Using the listing below, print exactly everything from the line with "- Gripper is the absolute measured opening" down to the line with "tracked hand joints", both included, and nothing more.
────────────────────
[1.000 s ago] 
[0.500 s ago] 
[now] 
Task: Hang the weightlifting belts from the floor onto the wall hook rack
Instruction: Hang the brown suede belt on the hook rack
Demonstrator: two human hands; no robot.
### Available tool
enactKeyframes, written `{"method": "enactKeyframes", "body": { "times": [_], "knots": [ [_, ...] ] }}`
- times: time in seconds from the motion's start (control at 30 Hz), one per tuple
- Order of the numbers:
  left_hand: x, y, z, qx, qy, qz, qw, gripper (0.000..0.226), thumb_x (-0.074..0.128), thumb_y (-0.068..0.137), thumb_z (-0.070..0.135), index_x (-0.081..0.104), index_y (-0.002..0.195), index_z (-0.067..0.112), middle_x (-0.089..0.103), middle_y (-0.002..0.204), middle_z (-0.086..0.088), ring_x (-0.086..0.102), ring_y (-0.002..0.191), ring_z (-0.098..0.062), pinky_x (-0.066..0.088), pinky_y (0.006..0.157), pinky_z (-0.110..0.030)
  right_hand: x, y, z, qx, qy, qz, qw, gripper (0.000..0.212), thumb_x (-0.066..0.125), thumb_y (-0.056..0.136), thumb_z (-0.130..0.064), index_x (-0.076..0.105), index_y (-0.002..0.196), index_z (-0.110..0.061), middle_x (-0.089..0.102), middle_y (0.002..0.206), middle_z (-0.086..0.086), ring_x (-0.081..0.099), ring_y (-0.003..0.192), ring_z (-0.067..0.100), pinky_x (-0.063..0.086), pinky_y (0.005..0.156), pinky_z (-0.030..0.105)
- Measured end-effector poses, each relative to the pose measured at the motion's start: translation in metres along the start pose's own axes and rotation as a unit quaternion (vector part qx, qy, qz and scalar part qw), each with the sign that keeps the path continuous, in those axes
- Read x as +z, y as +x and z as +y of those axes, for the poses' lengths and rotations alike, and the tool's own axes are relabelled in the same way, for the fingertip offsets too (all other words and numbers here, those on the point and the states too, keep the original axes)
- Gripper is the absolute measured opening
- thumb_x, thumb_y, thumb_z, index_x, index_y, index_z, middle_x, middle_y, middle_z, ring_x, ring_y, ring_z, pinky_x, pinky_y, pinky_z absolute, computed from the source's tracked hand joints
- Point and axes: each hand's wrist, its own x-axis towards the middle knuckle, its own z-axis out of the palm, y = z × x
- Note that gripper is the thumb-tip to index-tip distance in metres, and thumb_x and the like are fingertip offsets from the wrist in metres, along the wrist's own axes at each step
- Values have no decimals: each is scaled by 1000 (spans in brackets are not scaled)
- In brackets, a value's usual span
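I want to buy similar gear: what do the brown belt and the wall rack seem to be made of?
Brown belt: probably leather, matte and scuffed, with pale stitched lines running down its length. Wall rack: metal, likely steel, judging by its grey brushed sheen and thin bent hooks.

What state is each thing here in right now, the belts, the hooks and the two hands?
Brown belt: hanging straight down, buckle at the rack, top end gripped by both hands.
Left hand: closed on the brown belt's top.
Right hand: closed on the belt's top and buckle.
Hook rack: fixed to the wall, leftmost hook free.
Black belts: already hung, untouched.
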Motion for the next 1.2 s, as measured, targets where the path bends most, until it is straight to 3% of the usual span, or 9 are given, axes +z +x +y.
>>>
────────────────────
Output below —
- Gripper is the absolute measured opening
- thumb_x, thumb_y, thumb_z, index_x, index_y, index_z, middle_x, middle_y, middle_z, ring_x, ring_y, ring_z, pinky_x, pinky_y, pinky_z absolute, computed from the source's tracked hand joints

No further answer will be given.